I ran a linear mixed model analysis on my data and specified a rather "simple" LMM. The data come from a within-subject design were participants rated the same stimulus in three different conditions using two questions. The model structure looks like this:
DV ~ Condition * Question + (1 + Condition + Question | Participant)
Condition and question are both dummy coded variables with 3 (Condition) and 2 (Question) levels. I get a significant result for the fixed effect of Condition (but not Question and also no interaction between the two).
I analyze which of my 3 levels in Condition differ from each other and use the emmeans() function to compute contrasts. I see that Condition 1 differs from Condition 2 and from Condition 3.
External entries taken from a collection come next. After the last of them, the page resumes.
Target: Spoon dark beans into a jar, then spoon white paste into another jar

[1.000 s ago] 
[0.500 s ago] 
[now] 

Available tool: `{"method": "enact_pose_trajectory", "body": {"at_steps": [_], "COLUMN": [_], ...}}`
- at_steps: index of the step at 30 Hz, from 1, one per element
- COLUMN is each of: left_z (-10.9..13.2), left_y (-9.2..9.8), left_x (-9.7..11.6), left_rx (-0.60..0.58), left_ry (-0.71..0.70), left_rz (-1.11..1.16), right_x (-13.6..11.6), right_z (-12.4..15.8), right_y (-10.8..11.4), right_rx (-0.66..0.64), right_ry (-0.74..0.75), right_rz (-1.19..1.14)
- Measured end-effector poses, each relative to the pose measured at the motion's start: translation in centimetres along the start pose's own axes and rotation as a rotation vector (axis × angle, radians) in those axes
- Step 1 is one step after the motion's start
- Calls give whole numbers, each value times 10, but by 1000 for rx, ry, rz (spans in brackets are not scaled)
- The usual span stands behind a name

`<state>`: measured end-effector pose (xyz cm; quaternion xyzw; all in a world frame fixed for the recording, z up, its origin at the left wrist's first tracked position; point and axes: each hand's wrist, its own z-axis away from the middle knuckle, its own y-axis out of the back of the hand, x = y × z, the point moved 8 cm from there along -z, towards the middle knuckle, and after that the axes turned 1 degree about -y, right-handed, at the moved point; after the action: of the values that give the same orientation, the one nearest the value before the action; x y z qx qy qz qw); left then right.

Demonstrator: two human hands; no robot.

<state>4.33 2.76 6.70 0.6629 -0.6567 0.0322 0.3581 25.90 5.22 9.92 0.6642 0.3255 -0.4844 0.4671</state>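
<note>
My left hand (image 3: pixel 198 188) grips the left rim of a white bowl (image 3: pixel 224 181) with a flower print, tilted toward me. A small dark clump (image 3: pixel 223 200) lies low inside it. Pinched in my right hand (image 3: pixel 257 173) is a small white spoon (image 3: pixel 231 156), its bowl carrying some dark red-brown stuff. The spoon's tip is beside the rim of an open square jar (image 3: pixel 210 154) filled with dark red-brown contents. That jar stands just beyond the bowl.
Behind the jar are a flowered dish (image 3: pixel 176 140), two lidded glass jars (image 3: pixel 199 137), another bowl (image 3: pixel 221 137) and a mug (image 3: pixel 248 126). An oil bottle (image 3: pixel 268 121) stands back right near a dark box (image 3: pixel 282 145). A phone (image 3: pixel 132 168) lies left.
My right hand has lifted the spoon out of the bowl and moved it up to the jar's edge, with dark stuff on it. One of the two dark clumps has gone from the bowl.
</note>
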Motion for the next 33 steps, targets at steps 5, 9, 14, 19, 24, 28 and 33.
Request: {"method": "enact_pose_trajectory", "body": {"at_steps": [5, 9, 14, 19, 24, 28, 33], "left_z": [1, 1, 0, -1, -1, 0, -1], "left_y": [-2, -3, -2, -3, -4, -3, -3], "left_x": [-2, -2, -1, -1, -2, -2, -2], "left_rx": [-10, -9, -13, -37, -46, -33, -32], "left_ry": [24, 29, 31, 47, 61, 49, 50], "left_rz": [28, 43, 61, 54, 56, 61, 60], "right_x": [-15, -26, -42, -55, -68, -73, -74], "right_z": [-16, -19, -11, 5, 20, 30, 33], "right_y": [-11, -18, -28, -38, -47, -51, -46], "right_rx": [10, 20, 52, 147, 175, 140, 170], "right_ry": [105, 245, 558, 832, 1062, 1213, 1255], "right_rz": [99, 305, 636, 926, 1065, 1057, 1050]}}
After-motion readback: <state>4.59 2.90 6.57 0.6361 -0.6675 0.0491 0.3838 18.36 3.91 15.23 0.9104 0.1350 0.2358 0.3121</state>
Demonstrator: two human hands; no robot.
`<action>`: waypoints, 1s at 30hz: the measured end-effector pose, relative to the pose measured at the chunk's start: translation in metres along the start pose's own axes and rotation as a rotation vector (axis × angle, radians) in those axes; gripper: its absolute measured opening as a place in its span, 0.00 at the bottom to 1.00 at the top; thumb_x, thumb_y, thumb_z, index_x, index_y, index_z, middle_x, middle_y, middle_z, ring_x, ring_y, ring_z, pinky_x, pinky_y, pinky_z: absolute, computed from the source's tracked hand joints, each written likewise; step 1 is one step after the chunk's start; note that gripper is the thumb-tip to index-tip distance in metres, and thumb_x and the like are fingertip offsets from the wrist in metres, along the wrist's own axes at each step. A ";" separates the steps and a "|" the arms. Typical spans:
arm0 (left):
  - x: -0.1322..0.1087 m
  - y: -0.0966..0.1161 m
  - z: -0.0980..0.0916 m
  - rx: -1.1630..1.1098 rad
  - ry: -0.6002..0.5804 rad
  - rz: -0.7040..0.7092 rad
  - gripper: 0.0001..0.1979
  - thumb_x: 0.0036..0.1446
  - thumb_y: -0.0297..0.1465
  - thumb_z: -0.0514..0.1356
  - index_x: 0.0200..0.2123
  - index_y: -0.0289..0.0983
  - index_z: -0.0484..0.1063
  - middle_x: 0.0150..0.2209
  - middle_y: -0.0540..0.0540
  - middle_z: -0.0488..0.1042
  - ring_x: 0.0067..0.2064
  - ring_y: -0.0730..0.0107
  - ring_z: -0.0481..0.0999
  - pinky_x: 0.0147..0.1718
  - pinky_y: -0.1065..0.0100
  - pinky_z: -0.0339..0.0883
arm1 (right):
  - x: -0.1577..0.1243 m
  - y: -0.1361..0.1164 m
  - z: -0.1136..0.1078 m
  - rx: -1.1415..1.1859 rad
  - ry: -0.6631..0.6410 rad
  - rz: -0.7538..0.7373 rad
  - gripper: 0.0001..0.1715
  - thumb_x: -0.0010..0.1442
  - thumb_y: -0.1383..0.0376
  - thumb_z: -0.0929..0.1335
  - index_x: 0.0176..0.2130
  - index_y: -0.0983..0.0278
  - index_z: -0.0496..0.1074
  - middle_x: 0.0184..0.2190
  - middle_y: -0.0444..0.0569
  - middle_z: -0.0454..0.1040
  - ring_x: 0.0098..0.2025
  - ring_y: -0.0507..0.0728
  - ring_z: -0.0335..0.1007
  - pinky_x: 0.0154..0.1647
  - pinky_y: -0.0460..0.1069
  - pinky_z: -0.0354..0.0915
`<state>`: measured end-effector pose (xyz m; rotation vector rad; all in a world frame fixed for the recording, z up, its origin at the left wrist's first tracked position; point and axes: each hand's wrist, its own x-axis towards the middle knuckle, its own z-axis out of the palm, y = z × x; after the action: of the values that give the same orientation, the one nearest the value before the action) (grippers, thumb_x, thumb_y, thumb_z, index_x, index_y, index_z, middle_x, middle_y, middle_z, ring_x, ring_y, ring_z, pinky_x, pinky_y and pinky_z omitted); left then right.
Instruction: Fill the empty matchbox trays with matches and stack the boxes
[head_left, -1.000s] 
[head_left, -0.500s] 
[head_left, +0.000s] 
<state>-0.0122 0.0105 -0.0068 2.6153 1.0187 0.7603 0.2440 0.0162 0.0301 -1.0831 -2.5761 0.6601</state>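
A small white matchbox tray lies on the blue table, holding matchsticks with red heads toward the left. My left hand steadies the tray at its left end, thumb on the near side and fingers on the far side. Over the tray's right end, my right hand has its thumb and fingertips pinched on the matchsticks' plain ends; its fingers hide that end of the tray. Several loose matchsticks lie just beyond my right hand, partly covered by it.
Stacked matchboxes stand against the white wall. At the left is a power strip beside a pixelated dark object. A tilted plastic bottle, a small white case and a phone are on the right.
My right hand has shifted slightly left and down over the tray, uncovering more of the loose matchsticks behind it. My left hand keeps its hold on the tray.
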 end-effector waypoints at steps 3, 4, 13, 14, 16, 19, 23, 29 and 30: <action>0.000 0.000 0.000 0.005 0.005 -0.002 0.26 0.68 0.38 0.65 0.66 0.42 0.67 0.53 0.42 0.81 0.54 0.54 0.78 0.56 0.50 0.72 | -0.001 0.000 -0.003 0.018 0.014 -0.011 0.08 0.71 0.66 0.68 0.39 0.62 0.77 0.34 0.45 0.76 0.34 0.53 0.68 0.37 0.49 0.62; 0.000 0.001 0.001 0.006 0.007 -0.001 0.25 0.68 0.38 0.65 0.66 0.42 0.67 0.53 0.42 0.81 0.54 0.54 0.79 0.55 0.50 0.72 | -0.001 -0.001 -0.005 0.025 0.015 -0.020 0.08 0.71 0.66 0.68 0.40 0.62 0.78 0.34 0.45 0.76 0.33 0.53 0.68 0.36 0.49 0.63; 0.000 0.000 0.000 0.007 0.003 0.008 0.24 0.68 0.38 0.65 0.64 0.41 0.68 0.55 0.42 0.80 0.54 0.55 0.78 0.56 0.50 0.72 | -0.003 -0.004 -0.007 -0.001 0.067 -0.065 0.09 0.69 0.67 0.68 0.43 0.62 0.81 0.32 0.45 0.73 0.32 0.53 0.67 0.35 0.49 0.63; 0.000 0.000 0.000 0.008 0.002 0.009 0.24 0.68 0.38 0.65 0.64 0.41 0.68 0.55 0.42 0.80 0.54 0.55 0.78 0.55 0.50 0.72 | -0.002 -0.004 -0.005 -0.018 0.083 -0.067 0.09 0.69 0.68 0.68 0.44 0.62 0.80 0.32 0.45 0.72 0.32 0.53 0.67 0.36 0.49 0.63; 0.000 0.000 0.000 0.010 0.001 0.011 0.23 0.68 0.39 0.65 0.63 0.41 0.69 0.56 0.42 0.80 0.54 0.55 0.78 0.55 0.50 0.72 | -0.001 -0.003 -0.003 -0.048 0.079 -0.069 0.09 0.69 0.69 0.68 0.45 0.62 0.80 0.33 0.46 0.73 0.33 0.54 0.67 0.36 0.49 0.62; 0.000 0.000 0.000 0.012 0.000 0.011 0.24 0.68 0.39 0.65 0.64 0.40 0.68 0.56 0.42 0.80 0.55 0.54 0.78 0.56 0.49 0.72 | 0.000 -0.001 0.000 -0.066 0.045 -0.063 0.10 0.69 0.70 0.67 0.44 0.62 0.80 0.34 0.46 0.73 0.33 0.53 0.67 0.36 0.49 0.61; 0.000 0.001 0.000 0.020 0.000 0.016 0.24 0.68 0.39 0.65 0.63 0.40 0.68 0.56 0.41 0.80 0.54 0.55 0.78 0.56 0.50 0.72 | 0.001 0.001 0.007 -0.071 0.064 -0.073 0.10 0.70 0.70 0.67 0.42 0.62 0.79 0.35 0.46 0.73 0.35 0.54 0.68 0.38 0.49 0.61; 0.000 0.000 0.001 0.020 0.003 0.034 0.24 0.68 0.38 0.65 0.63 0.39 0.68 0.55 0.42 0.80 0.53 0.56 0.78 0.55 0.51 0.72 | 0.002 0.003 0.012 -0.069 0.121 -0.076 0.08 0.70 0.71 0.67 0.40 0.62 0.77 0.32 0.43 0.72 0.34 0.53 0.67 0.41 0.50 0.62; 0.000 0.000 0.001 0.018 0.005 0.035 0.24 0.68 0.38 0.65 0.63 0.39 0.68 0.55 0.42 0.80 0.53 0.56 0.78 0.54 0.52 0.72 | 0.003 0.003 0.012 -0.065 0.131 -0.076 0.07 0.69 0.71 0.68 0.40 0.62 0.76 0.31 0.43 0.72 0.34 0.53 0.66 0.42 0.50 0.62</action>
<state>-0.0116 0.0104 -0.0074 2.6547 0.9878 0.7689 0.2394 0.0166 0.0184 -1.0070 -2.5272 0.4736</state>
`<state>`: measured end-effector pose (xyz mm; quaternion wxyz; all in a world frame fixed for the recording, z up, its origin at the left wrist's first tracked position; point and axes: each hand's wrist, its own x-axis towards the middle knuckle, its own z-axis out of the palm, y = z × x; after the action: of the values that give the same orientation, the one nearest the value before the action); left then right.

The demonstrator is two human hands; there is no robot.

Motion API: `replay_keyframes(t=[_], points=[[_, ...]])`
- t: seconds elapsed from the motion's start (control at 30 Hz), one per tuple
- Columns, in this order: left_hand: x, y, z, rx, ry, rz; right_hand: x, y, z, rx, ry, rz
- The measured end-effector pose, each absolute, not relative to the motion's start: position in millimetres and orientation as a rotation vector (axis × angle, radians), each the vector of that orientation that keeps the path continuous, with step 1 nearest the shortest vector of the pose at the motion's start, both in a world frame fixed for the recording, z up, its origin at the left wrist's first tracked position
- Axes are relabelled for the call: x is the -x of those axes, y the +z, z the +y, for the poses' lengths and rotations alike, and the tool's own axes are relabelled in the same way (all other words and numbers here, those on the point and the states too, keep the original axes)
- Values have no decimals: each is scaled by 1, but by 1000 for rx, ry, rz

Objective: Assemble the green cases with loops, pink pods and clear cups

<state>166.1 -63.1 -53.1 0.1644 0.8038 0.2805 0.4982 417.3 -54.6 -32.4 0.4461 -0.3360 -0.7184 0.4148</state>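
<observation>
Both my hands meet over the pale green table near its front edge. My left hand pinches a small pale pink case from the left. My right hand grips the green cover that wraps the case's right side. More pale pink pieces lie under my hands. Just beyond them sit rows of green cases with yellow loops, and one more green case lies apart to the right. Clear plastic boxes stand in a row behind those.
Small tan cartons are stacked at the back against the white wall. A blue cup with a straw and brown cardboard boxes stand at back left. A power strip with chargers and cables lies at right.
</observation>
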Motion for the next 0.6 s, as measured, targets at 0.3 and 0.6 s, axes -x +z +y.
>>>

Now I wanted to calculate an effect size for these differences and I used the eff_size() function to do so. However, the effect sizes I get in the output seem way too big. E.g. for my contrasts comparing Condition 1 and 2 my estimate (which equals the mean difference of both Conditions) has a t-value of 4.795. When calculating the effect size "per hand" I get two values. If I use the formula for drm (Mean2 - Mean1 / SW; where SW = Sdiff / sqrt(2(1-r)) I get a d of d = 0.946. If I use the t-value and calculate d by using d = t/sqrt(N) I get an even smaller value of d = 0.692.
But using eff_size() from emmeans() results in a d = 1.59.
What is the "correct" way for me to get an approximation of d as an effect size in this scenario?